What lines of the data below include the word "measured"? Report them by copying each.
————
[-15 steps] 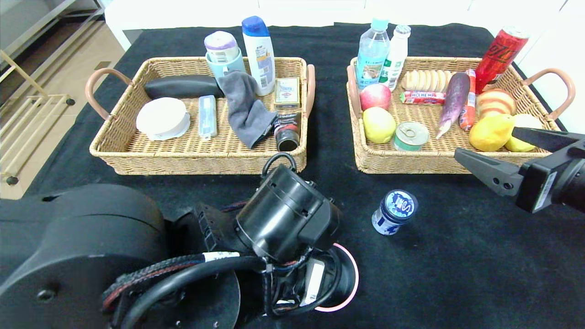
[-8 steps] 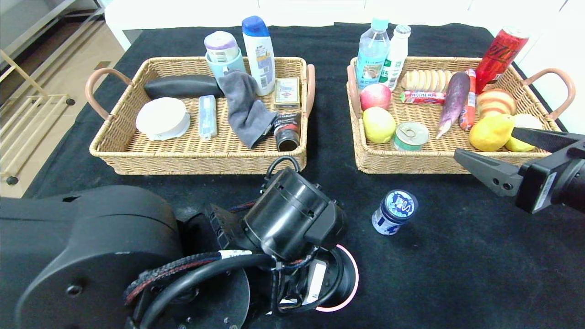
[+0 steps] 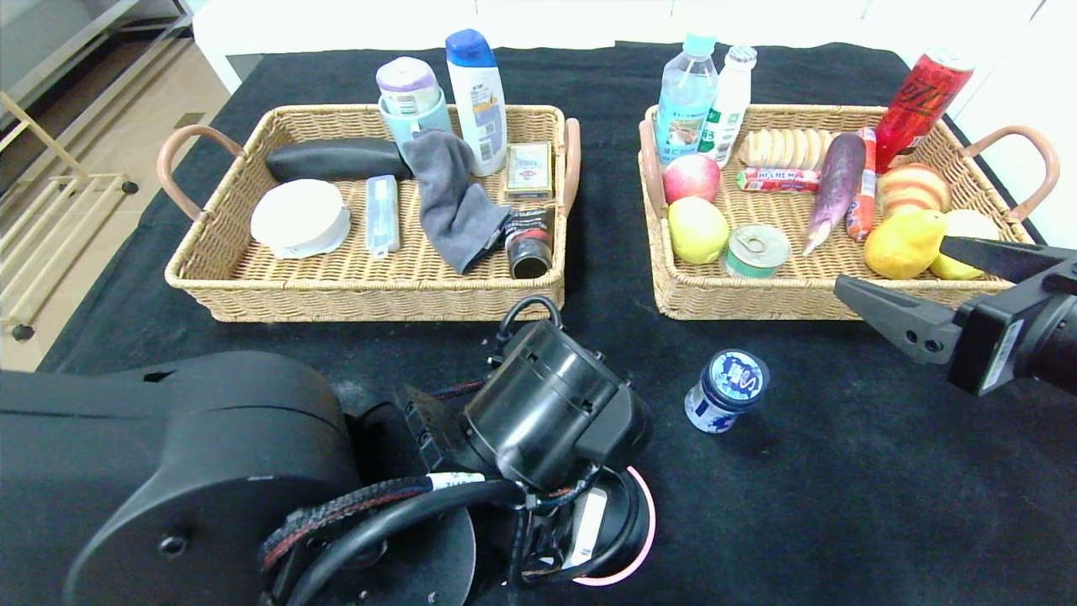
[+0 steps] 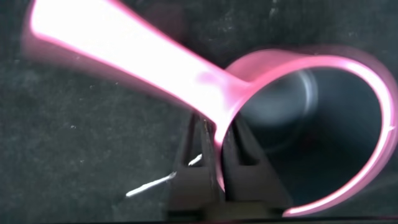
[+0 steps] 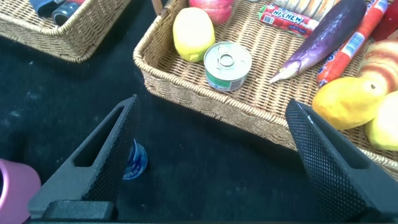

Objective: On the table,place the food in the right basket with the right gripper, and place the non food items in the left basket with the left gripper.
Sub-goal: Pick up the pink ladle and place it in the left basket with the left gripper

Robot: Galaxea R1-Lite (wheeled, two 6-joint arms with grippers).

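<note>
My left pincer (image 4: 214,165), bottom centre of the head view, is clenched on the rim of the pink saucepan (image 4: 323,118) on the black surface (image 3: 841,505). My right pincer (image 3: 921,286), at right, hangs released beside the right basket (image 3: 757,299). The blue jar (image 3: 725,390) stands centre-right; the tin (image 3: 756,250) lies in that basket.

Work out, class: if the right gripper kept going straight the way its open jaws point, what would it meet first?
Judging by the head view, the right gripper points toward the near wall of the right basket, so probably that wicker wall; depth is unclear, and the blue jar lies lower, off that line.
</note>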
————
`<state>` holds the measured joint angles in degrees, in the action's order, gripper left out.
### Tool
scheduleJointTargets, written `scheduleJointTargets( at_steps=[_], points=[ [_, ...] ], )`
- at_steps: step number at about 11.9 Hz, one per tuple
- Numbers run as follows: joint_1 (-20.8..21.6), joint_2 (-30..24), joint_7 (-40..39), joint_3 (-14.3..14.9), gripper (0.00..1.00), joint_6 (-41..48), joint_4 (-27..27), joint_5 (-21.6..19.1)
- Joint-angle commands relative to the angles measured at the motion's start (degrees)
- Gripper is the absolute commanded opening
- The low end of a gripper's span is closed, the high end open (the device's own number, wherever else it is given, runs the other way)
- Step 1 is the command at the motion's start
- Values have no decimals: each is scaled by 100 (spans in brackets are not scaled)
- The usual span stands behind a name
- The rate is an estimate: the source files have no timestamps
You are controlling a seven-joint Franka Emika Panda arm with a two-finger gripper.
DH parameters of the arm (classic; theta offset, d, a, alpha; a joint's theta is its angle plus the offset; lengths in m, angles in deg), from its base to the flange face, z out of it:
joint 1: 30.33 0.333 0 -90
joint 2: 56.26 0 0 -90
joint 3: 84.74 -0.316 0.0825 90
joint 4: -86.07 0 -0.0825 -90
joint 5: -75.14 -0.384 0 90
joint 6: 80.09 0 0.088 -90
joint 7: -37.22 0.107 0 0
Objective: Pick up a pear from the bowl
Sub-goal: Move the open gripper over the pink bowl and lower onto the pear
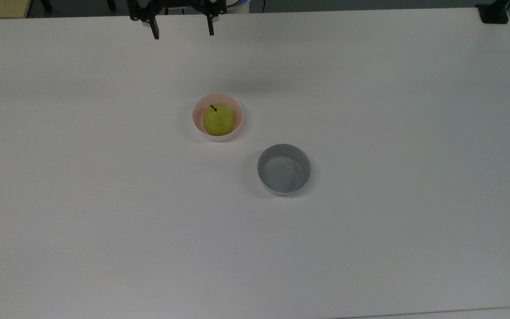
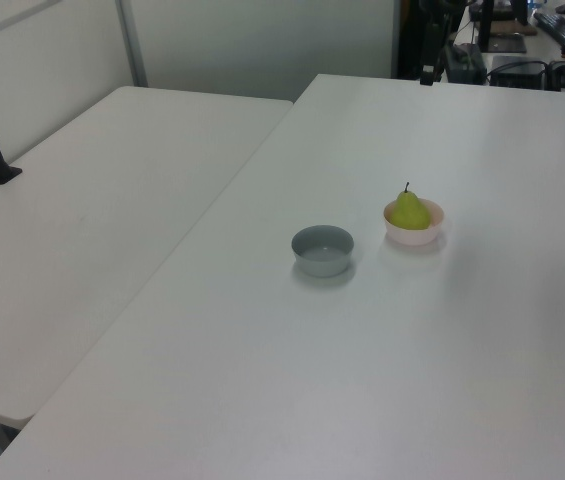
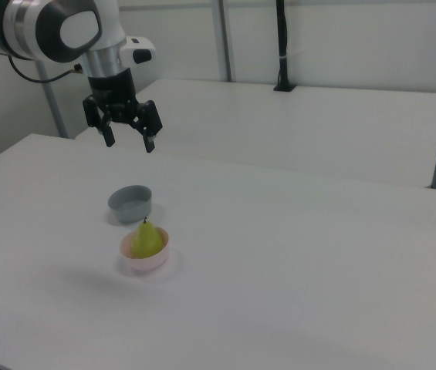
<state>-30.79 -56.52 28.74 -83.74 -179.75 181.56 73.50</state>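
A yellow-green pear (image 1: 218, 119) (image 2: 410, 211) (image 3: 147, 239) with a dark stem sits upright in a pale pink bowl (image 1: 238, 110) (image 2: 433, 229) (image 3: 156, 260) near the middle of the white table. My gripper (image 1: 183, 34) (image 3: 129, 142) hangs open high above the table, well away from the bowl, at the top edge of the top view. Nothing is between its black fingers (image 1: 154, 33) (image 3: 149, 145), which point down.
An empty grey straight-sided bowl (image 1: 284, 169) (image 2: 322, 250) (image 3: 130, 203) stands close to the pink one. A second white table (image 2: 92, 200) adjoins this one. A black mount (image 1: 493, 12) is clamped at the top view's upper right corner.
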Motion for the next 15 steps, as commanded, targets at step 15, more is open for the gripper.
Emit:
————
§ ANSWER TO THIS TASK:
`<state>` holds the measured joint angles in degrees, in the action's order, gripper left out.
- Joint-angle commands relative to the angles measured at the motion's start (degrees)

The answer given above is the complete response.